The IP content producing industries have studied how to do this, and come up with such things as water marks, but nothing so far has been able to protect any form of IP from casual deconstruction. Witness the Blue Ray drive; dongles; encrypted software; songs; movies; books; … . So far, nothing can stop the repatriazation of IP in any form. If there is a way, you should certainly patent it. Protection like that could be worth a great deal of money.
But I think it is unlikely that IP can be protected by any technological approach. If so, the only way “attribution” can be preserved is willingly, through consent of the rebrander. For that to happen, there must be some self interest to both the rebrander, for providing attribution, and some self interest for the IP owner, for cooperating with the rebranders’ links.
Google, for example, pries value from rebranding web sites and advertisers in ways that are responsive to the self interest of searchers. So google gets revenues through rebranding; advertisers pay money to google to get ads shown; web site owners invest in SEO to make their sites more widely accessible, and the whole thing is an economic dance of self interest by each and every class of players.
Do you have any thoughts you’re willing to share on how “attribution” can be made attractive to ontology rebranders, i.e., in their own self interest? The GO example is a very good one; how would rebranders satisfy self interests by rebranding GO knowledge?
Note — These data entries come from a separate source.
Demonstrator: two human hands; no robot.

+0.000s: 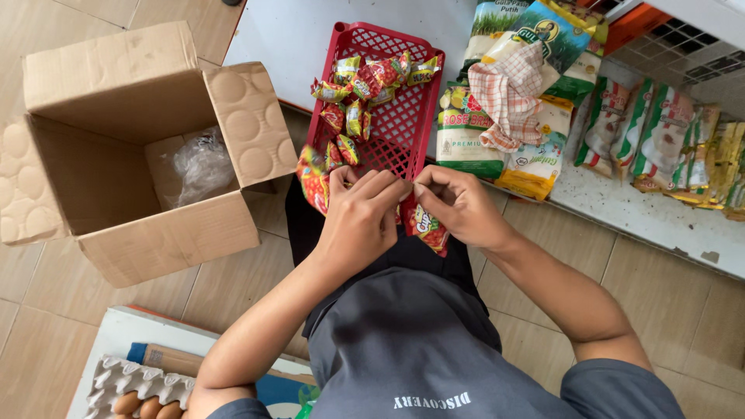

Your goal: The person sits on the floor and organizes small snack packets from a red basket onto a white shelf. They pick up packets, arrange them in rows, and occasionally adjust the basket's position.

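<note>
My left hand [358,217] and my right hand [459,203] meet in front of my lap, fingertips together, pinching a strip of small red and yellow snack packets [425,226]. One part of the strip hangs below my right hand, another [313,180] curls out to the left of my left hand. Just beyond my hands a red plastic basket [403,116] holds several more of the same packets [358,85], piled toward its far left side.
An open cardboard box [140,147] with crumpled clear plastic [200,163] inside stands on the tiled floor at left. Bags of rice and sugar [504,101] with a checked cloth [508,89] line a low white shelf at right. An egg tray [136,388] lies at bottom left.
</note>
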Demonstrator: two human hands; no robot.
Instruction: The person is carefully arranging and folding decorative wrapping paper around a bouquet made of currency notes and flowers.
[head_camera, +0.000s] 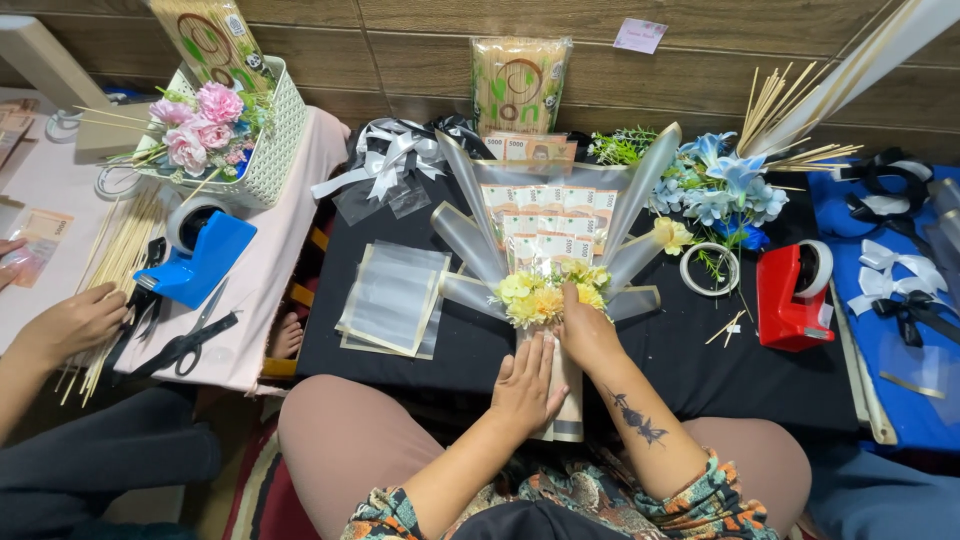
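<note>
Both knees sat nearest, at 6 o'clock, with the person's 2 forearms reaching out over them to the black desk (760, 370). The left hand (525, 385) lay flat on the wrapped stem of the bouquet (545, 265), fingers spread, pressing it down. The right hand (585, 325) had its grip pinched in among the yellow flowers (540, 297) at the collar; what the fingertips held was hidden by the petals.

The bouquet lay at the middle of the desk, its fan of folded banknotes (545, 220) and clear cones pointing to 12 o'clock.

To my eye the risks were these. The stem stuck out past the near edge, so a lifted left palm could have let the whole thing tip into the lap. A hard tug at the yellow blooms might have pulled them loose or shifted the tiers of notes. The blue flowers (720, 190) and a loose roll of tape (710, 268) at 2 o'clock lay close enough for a cone to sweep them. Clear sleeves (392, 298) at 9 o'clock would slide easily.

Another person's hand (75, 322) rested far off at 9 o'clock by the scissors (185, 345).
</note>
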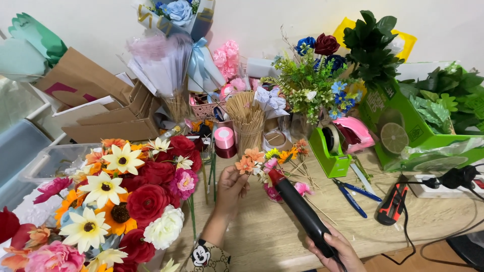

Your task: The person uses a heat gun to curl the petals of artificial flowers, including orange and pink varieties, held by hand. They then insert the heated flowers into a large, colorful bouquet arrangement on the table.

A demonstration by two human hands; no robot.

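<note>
A small orange artificial flower (246,164) is being pinched in the closed left hand (231,187) above the desk (262,231). The black glue gun (301,210) is being gripped by the right hand (337,248), nozzle beside the bloom. Nozzle is best being kept steady, fingers clear.

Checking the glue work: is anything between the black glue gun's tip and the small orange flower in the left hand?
Nothing visible: the black glue gun, in the right hand, points its red tip beside the small orange flower, pinched by the left hand.
</note>
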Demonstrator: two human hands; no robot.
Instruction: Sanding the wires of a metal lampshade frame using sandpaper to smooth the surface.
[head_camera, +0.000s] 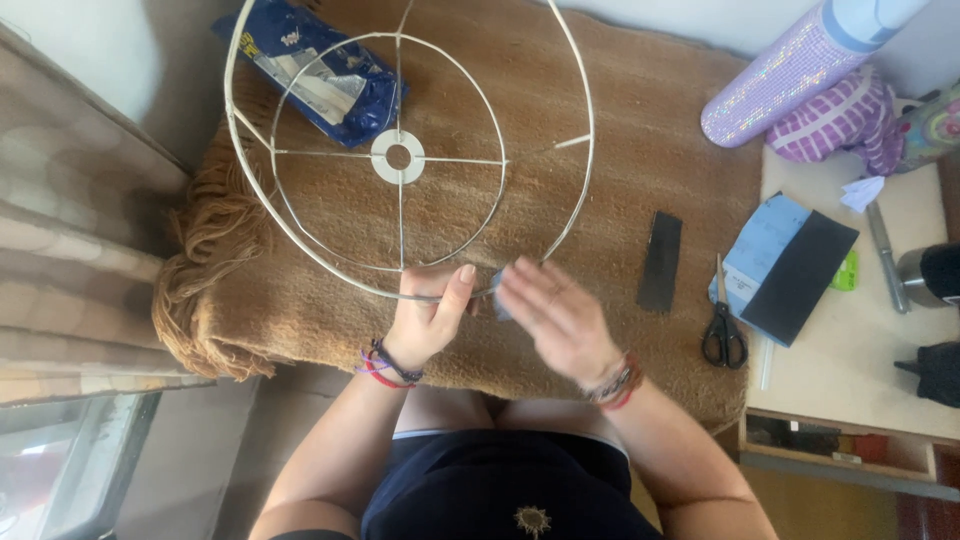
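Left hand (428, 318) grips the near rim of a white wire lampshade frame (400, 157), thumb up over the wire, fingers curled under; the frame tilts up and away from both hands, its hub ring straight beyond the left hand. Right hand (556, 312) is just beside the left, touching the same stretch of rim, fingers spread and motion-blurred, with a small bluish-grey scrap (498, 296) at its fingertips; whether it is pinched or only pressed to the wire, cannot tell. Progress: the wire looks bare all round, no wrap or cover visible except possibly at that one spot, so judged barely begun, nearly the whole frame left. Right of the right hand, near: a black strip (661, 261) on the brown fringed rug (640, 140). Further right: black scissors (722, 327), a blue sheet under a black sheet (800, 277). Beyond the left hand, under the frame: a blue plastic packet (318, 66).
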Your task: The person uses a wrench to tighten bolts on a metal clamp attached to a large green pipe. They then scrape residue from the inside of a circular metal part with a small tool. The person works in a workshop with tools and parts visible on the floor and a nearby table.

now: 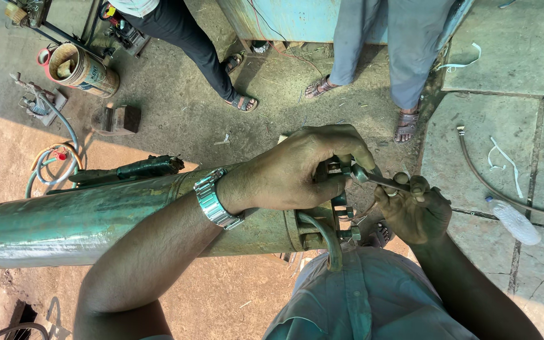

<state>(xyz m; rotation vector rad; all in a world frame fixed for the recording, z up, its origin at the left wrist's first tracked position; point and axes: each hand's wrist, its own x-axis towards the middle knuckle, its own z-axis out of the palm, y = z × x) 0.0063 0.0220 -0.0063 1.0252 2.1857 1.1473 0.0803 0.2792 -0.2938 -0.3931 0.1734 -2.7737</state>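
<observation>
Left hand (291, 173) wrapped over the bolted end of a long green pipe (77, 220), grip closed on the flange (322, 223); silver wristwatch (215, 198) on that wrist. Right hand (413, 211) just right of it, grip closed on the handle of a metal spanner (376, 179), head of the spanner tucked under the left fingertips at the bolts. Pipe lying level, running away left from the grip, end piece directly beneath both hands.

Far upper left of the grip: one round tin bucket (80, 69) tipped on its side, pale printed label on its wall, red rim. Below-left of that, one coil of hose (51, 165), orange and pale green. Between the bucket and the grip, one small dark block (121, 118). Low right of the grip, one clear plastic bottle (514, 220) lying flat, beside one thin dark cable (473, 170). White scraps scattered there; number cannot be told.

Two other people standing above the grip, legs only, both in sandals (243, 101).

No worktop: outdoor dirt floor (177, 113), sunlit to the left, stone paving slabs (517, 126) right of the grip.
</observation>
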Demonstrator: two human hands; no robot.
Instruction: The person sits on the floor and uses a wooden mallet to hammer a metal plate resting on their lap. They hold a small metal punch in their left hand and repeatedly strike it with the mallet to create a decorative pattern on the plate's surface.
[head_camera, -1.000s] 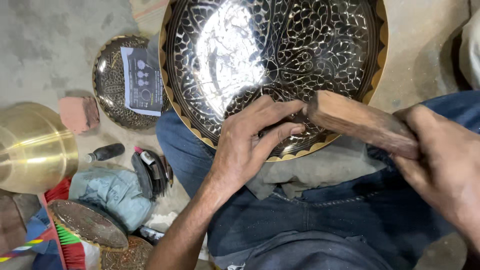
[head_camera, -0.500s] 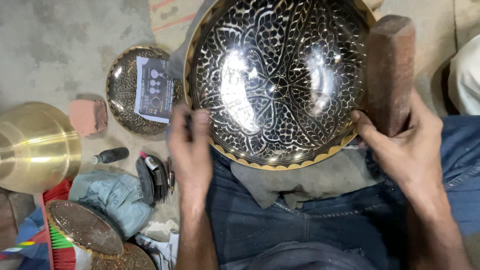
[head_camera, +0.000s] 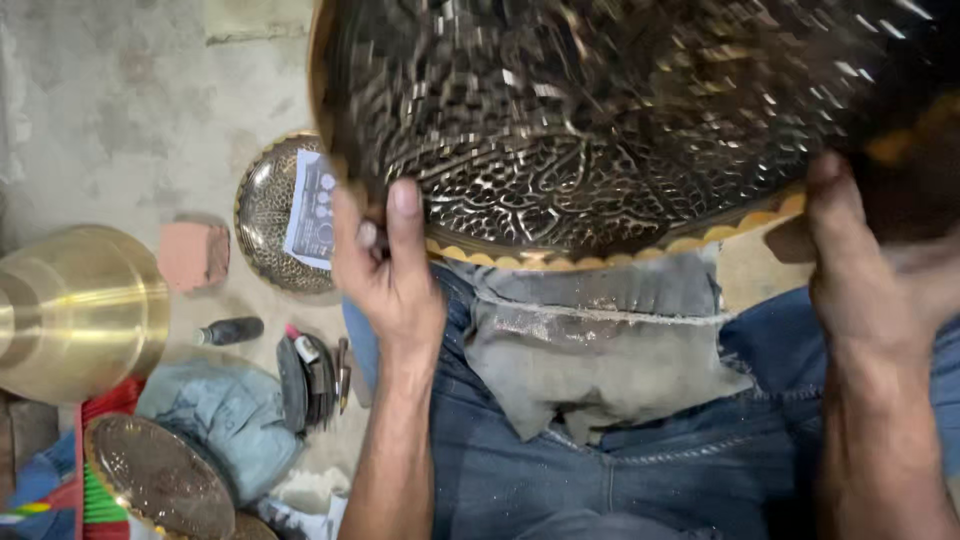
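Note:
A large engraved brass bowl (head_camera: 600, 120), dark with a gold scalloped rim, fills the top of the head view, raised and blurred. My left hand (head_camera: 392, 265) grips its near-left rim, thumb on the patterned inside. My right hand (head_camera: 870, 270) grips the right rim; whether it also holds the wooden block is hidden by blur. Below the bowl a grey cloth (head_camera: 600, 350) lies across my jeans-clad lap (head_camera: 620, 480).
On the concrete floor at left lie a smaller engraved plate (head_camera: 262, 215) with a paper sheet on it, a pink block (head_camera: 192, 255), a plain brass vessel (head_camera: 75, 310), a dark-handled tool (head_camera: 228, 330), a folded denim rag (head_camera: 225, 420) and an engraved disc (head_camera: 160, 480).
The bowl has been lifted off my lap and tipped closer to the camera, uncovering the grey cloth. Both hands went up with its rim; the wooden block is no longer clearly visible.

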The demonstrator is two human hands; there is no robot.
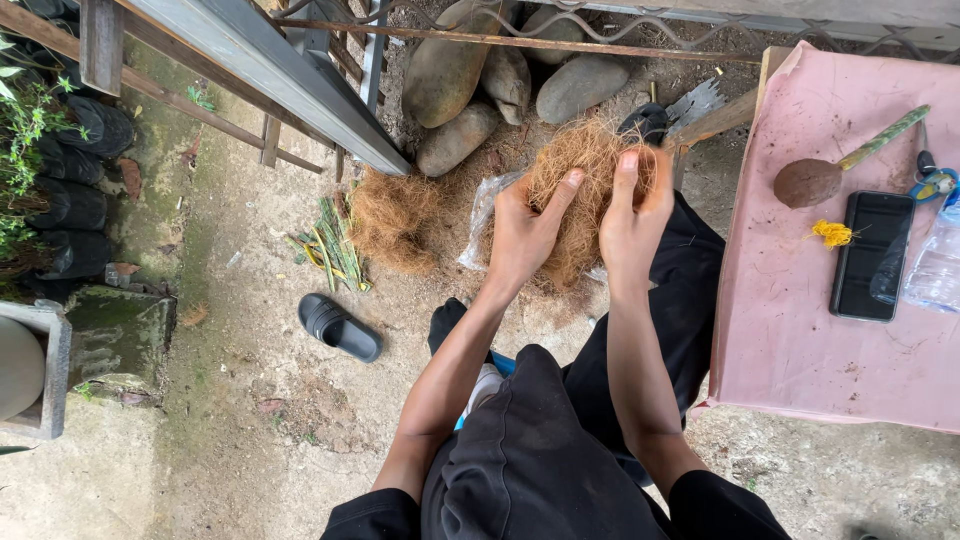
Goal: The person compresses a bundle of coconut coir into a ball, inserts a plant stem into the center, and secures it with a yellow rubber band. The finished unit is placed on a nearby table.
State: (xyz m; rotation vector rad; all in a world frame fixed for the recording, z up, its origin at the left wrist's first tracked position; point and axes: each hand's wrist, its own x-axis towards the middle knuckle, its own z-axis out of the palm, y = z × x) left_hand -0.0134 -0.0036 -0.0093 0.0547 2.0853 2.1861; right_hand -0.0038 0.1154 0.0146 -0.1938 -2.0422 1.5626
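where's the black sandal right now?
Head view, lower left of centre: the black sandal lies on the dirt ground, just below the green stalk scraps and left of the person's left hand.

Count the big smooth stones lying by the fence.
5 show. A large upright stone, a smaller stone beside it, a low stone in front, a broad stone to the right, and a rear stone. The fibre clump may hide more.
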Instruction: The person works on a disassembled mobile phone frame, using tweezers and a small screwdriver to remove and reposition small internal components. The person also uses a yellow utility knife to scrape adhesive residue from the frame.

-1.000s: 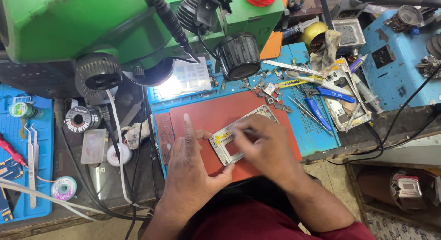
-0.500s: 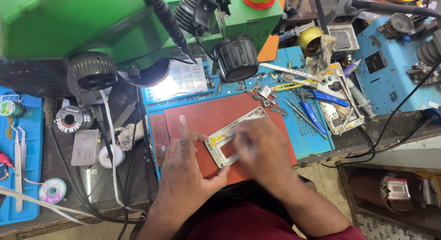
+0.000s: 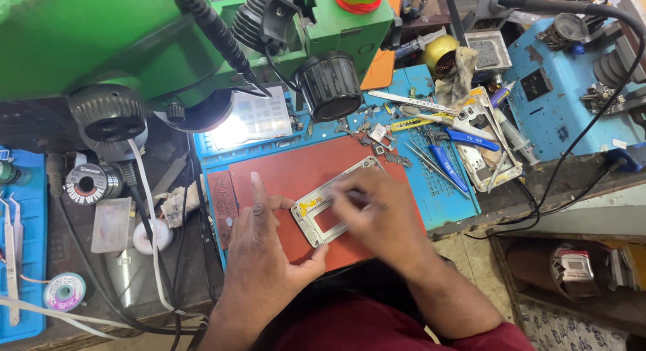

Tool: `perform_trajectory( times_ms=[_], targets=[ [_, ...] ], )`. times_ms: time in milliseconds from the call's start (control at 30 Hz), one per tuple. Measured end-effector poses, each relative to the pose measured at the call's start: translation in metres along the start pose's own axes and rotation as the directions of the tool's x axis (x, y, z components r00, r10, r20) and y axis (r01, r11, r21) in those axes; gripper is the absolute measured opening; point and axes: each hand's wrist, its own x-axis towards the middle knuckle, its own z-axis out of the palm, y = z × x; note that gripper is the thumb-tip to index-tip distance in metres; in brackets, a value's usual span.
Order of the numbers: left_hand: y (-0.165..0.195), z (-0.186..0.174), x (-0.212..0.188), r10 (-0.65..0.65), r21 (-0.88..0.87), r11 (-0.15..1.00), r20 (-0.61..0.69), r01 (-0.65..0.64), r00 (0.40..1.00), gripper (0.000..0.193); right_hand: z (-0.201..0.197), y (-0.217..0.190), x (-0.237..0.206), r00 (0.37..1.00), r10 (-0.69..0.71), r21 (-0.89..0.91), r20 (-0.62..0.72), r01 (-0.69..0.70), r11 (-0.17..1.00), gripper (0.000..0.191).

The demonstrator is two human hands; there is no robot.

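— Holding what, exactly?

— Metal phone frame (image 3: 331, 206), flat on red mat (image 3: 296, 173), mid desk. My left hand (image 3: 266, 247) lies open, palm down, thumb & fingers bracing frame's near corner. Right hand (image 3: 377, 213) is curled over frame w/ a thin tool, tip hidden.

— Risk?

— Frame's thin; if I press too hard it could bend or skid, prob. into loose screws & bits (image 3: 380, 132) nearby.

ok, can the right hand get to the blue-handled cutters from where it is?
Probably yes. The right hand rests on the phone frame, and the blue-handled cutters lie uncovered just beyond it on the blue mat; only loose tweezers lie between.
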Motion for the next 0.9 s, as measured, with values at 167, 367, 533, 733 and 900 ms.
perform_trajectory(
  times_ms=[167,367,533,733,900],
  targets=[
    [0.001,-0.001,0.0,-0.001,0.015,1.0,-0.009,0.001,1.0,0.132,-0.036,0.017,0.014,0.985,0.113,-0.175,-0.133,-0.135,0.975,0.012],
    [0.003,-0.001,0.001,0.007,0.011,1.0,-0.014,-0.006,1.0,0.132,-0.031,0.016,0.011,0.971,-0.083,-0.337,-0.224,0.002,0.942,0.01],
    [0.002,0.002,0.0,-0.005,0.008,1.0,-0.015,0.005,1.0,0.132,0.0,-0.001,-0.009,0.966,-0.255,-0.431,-0.048,0.21,0.877,0.014],
    [-0.001,0.002,-0.002,0.013,0.009,1.0,-0.024,-0.013,1.0,0.134,0.018,-0.021,-0.016,0.927,-0.371,-0.396,0.051,0.36,0.845,0.018],
    [0.0,0.002,-0.002,0.014,0.005,1.0,-0.01,-0.014,1.0,0.139,0.022,-0.032,-0.021,0.923,-0.36,-0.268,0.137,0.384,0.883,0.021]
  ],
)
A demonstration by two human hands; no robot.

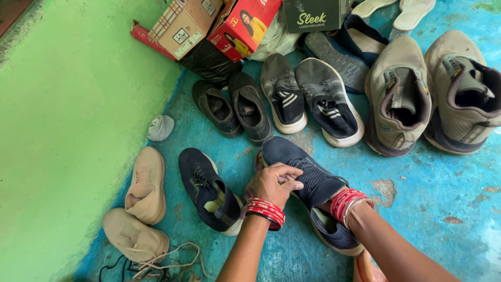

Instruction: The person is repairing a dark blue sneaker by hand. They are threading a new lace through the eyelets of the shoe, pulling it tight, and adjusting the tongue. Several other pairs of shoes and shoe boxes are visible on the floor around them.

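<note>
A navy shoe (308,183) lies on the blue floor (433,193), directly under both hands. The left hand (271,184) grips its laces from above; the right hand (326,201) is tucked inside its opening, grip hidden. Its mate (209,190) sits just left.

Both forearms enter from the lower edge, angled up and toward each other. Left hand (272,184): palm down, fingers curled, fingertips pointing toward the right wrist; red bangles ring the wrist just behind it. Right hand: mostly hidden, only the wrist shows, ringed by red bangles plus one thin pale one. Right forearm bare, lying lower and further out than the left.
</note>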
If there are such, how can the solutions be reproduced for other ontology web sites, in other economy scales? Is there a general solution to the problem, or is self interest too much of an art at this stage in technology? Could a self interest ontology be created to record the solution(s)?
Curiously,
-Rich
Sincerely,
EnglishLogicKernel.com
Rich AT EnglishLogicKernel DOT com
9 4 9 \ 5 2 5 - 5 7 1 2
From:
ontolog-forum-bounces@xxxxxxxxxxxxxxxx
[mailto:ontolog-forum-bounces@xxxxxxxxxxxxxxxx] On Behalf Of Kingsley Idehen
Sent:
Saturday, April 07, 2012
1:22 PM
To:
ontolog-forum@xxxxxxxxxxxxxxxx
Subject:
Re:
On 4/7/12
2:09 PM,
You wrote
Show me an innovator and I'll unravel a person that's had to solve a really frustrating personal problem that became a product. The much celebrated Steve Jobs is a prominent example, and of course there are many others :-)
Nicely exemplified. Other examples are the classically celebrated inventors such as Thomas Edison (who actually just funded developments to reach goals he set for the actual problem solving engineers he hired), Nicolai Tesla (one of his engineers), Alex Graham Bell (who built on the shoulders of EM theorists), and Henry Ford (who solved the practical problems of economical construction of cars). They were all individuals, who organized other individuals and accepted the others’ contributions as their own. Work for hire laws distort whose intellectual contributions were actually recognized and rewarded financially.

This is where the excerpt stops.